I have hunted in the afternoons a little bit over in Indiana....they have all day hunting. I haven't had much luck to speak of in calling birds, but last year I did have a gobbler gobbling like crazy at 3 in the afternoon. I never saw him or got him to come into the calls, but he was excited. I would say to set up within proximity of roosting areas and catch the birds coming back in the late evening would be a sure bet, not as much of a challenge I wouldn't think, but would work. Just remember if you hunt right at the roosting site you will most likely screw up a birds patterns if they bust you trying to sneak out.
It's a roosting game. I hunted last year, just threw a few decoys out into the field, sat in between the big ole field they went into in the morning and the roosting trees. Saw hens but never got one going.

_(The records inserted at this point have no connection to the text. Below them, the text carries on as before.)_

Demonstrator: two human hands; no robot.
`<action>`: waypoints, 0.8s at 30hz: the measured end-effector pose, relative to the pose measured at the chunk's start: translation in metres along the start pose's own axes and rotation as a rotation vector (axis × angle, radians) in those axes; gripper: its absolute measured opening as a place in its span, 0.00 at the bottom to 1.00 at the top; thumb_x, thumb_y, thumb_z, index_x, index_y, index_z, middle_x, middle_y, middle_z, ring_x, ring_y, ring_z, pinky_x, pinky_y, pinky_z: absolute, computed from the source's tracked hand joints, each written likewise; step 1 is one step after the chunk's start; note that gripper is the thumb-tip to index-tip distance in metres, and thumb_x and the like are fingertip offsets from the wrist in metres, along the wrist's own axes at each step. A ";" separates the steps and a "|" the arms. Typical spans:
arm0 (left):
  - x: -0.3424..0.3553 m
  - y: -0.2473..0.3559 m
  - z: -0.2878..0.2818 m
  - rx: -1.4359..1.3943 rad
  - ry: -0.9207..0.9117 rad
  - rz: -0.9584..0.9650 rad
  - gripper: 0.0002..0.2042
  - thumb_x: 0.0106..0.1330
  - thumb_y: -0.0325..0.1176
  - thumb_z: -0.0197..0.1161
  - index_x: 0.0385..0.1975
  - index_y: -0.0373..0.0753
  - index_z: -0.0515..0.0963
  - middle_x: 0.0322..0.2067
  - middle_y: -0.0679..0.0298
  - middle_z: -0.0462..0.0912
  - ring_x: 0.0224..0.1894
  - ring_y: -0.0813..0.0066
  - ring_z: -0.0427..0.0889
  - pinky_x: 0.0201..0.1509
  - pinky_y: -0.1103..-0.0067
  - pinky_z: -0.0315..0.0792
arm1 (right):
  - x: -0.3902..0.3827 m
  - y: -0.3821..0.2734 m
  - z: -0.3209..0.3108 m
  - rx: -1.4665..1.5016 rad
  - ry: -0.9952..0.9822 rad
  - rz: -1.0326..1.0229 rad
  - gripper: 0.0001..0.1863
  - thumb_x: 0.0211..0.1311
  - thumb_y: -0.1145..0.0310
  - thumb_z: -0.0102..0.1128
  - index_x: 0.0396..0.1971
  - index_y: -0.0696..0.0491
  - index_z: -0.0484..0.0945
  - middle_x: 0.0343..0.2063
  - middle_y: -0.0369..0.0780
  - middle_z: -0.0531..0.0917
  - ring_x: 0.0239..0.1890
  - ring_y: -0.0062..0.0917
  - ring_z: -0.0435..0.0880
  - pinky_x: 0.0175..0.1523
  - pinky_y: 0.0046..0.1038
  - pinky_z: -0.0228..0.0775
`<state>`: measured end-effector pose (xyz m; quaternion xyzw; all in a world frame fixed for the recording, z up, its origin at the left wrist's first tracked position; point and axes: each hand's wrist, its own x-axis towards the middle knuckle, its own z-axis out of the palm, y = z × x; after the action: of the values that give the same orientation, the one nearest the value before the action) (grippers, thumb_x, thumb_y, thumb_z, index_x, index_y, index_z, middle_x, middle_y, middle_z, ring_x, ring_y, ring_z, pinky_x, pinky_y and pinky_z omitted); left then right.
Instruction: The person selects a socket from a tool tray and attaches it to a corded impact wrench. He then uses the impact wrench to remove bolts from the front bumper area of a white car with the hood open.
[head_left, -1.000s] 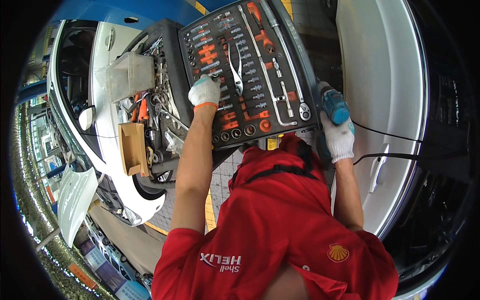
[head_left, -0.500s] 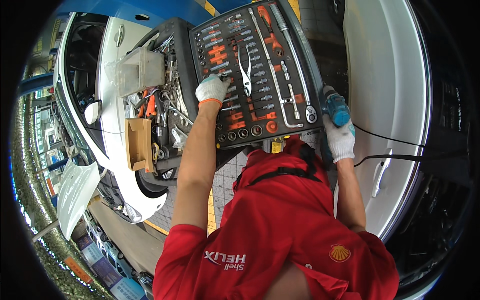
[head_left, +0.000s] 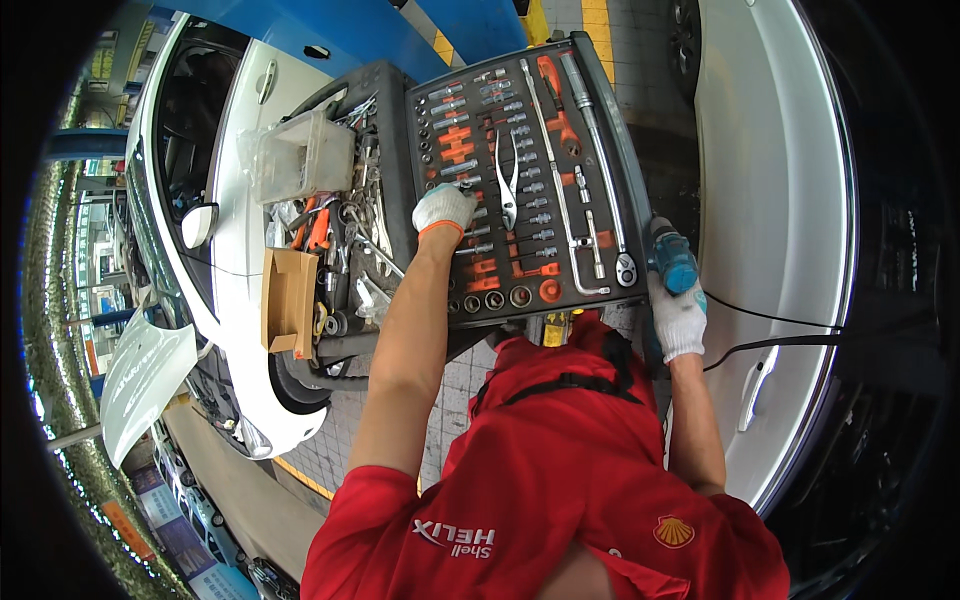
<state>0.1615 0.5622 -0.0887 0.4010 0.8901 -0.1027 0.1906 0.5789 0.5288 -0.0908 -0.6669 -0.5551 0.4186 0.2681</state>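
The drill (head_left: pixel 676 268) is resting in the right hand (head_left: pixel 680 325), which is wrapping around it just right of the tray (head_left: pixel 545 308), while the left hand (head_left: pixel 445 208) is bending over the sockets (head_left: pixel 460 168), its opening and any hold being too hidden to tell.

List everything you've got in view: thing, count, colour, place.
Tool tray: one, black, centre
Sockets: many, silver, in tray
Pliers: one, silver, on tray
Long ratchet: one, silver, tray's right side
Plastic bin: one, clear, left
Cardboard box: one, brown, left
Loose tools: many, mixed, left
Power tool: one, blue, right of tray
Near cars: two, white, left and right
Cables: two, black, right
Uniform: one, red, bottom
Left grip: one, white-gloved, at tray
Right grip: one, white-gloved, holding power tool
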 end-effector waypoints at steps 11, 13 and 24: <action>0.011 0.000 0.016 -0.024 0.028 0.008 0.19 0.69 0.44 0.66 0.52 0.40 0.91 0.55 0.49 0.91 0.59 0.47 0.89 0.60 0.58 0.84 | 0.004 0.010 0.006 0.010 -0.006 -0.057 0.28 0.69 0.61 0.74 0.64 0.58 0.79 0.50 0.49 0.91 0.53 0.42 0.92 0.59 0.37 0.81; 0.007 -0.001 0.017 -0.086 0.025 0.006 0.19 0.69 0.43 0.65 0.53 0.41 0.90 0.55 0.48 0.91 0.59 0.47 0.89 0.61 0.58 0.84 | 0.003 0.002 0.002 -0.003 -0.009 -0.051 0.28 0.69 0.62 0.74 0.64 0.58 0.79 0.50 0.50 0.91 0.53 0.42 0.92 0.59 0.37 0.81; -0.078 -0.010 -0.019 -1.140 -0.347 0.091 0.18 0.75 0.46 0.59 0.43 0.36 0.85 0.26 0.61 0.83 0.22 0.66 0.78 0.28 0.72 0.72 | 0.004 -0.007 -0.015 -0.100 -0.051 -0.044 0.31 0.68 0.60 0.73 0.66 0.57 0.79 0.50 0.53 0.91 0.54 0.49 0.91 0.59 0.39 0.82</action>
<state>0.1962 0.5089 -0.0383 0.2506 0.7427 0.3353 0.5226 0.5883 0.5361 -0.0789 -0.6561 -0.5966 0.4013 0.2292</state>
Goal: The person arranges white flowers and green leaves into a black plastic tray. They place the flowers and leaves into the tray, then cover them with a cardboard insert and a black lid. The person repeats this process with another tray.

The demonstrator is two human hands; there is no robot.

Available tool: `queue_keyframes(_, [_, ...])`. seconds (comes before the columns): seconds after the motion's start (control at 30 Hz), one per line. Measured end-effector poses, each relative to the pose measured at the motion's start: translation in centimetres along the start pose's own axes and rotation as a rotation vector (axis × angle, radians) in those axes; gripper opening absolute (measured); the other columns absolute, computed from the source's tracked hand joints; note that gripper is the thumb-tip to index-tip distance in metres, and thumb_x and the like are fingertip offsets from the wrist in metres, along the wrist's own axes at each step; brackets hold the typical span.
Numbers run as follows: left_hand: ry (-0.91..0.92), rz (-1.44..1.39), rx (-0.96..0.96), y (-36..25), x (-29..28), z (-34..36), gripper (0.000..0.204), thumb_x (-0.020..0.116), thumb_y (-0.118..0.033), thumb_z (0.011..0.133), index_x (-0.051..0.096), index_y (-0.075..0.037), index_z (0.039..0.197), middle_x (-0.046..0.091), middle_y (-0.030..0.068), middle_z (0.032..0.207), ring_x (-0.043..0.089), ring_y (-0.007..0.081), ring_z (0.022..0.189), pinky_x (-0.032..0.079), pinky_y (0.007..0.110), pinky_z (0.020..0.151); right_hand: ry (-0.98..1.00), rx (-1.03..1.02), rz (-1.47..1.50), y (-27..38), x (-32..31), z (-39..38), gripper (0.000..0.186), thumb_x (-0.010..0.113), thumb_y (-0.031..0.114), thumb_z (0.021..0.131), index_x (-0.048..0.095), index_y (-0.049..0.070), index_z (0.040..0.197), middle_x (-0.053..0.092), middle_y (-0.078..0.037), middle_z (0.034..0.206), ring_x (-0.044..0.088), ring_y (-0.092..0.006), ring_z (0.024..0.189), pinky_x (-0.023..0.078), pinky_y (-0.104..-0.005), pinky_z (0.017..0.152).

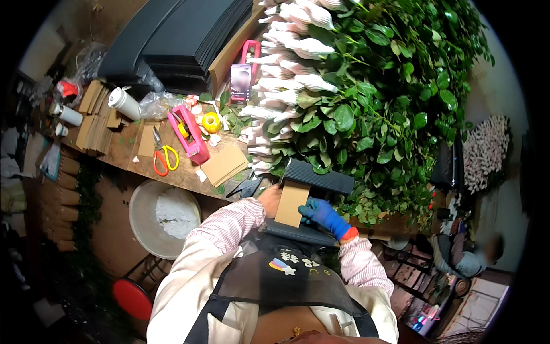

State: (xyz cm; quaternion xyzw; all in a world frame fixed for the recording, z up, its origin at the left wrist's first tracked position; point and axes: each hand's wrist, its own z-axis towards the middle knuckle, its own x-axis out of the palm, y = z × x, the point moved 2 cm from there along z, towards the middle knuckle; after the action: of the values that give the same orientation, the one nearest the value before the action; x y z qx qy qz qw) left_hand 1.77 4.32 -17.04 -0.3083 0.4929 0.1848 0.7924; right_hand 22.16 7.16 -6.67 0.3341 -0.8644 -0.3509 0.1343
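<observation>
A tan cardboard piece lies across a black corrugated sheet, close in front of my body. The sheet's far part curls up beyond the cardboard, and its near part shows below. My bare left hand grips the cardboard at its left edge, its fingertips partly hidden. On the opposite edge, my right hand in a blue glove pinches the cardboard between thumb and fingers. Just past the sheet lie leafy rose stems, their heads wrapped in white netting sleeves.
Left on the wooden table are scissors, a pink tape dispenser, a yellow tape roll, cardboard pieces and a phone. Black sheets are stacked behind. A bucket and red stool stand below.
</observation>
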Motion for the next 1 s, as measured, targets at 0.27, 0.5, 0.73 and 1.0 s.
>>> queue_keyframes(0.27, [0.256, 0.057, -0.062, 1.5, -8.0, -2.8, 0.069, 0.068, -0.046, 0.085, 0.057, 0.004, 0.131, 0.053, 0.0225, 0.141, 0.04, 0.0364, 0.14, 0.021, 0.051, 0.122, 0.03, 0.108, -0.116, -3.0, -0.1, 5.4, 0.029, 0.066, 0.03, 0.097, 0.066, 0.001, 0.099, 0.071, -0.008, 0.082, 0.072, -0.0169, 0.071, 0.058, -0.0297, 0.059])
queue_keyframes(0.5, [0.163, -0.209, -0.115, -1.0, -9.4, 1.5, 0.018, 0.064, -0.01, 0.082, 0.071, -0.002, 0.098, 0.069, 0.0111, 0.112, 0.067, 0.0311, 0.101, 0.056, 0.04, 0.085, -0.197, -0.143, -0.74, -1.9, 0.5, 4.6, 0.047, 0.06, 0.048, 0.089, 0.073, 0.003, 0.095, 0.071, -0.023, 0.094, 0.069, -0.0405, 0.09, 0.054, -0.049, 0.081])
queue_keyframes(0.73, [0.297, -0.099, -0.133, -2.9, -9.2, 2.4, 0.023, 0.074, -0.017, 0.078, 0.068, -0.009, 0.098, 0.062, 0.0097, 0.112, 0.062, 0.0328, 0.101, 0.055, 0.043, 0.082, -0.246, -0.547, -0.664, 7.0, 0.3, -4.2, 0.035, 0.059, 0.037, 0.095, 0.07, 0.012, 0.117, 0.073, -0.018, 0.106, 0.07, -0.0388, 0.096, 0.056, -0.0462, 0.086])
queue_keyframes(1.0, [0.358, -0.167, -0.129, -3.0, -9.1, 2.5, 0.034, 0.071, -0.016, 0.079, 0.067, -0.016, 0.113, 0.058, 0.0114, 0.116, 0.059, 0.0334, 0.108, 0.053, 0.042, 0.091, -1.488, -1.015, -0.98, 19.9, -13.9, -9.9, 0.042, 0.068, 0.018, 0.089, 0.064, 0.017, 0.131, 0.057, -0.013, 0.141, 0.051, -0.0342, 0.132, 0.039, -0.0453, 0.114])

It's the same as hunting in the morning.... Just in reverse..
In the morning do we also try to get as close to the roost as possible and hope to call a bird to us..
Same in the evening.. Except the bird hopefully isn't as henned up and calling to him and getting him interested is easier..
With that said. If you are too far away from the roost and he is around the roost waiting for fly up. You aren't going to call him away from it. He's about to roost. But.. He should be in the vicinity of his roost tree around 7pm i would say.. He'll put around for a bit, feed, then fly up later.. You will not call him out of that comfort zone. What you need to do is get in between him and the roost and call and hope he stops by for a quick look.... Or be within that comfort zone where he know he can go to you and still get back to roost before dark.
Like i said. It't the same as hunting in the morning except in reverse. Morning you're facing the roost tree, in the evening away from it. The rest is the same, calling, etc. The only major difference is the hens are off nesting or roosting in their area leaving ole tome lonely.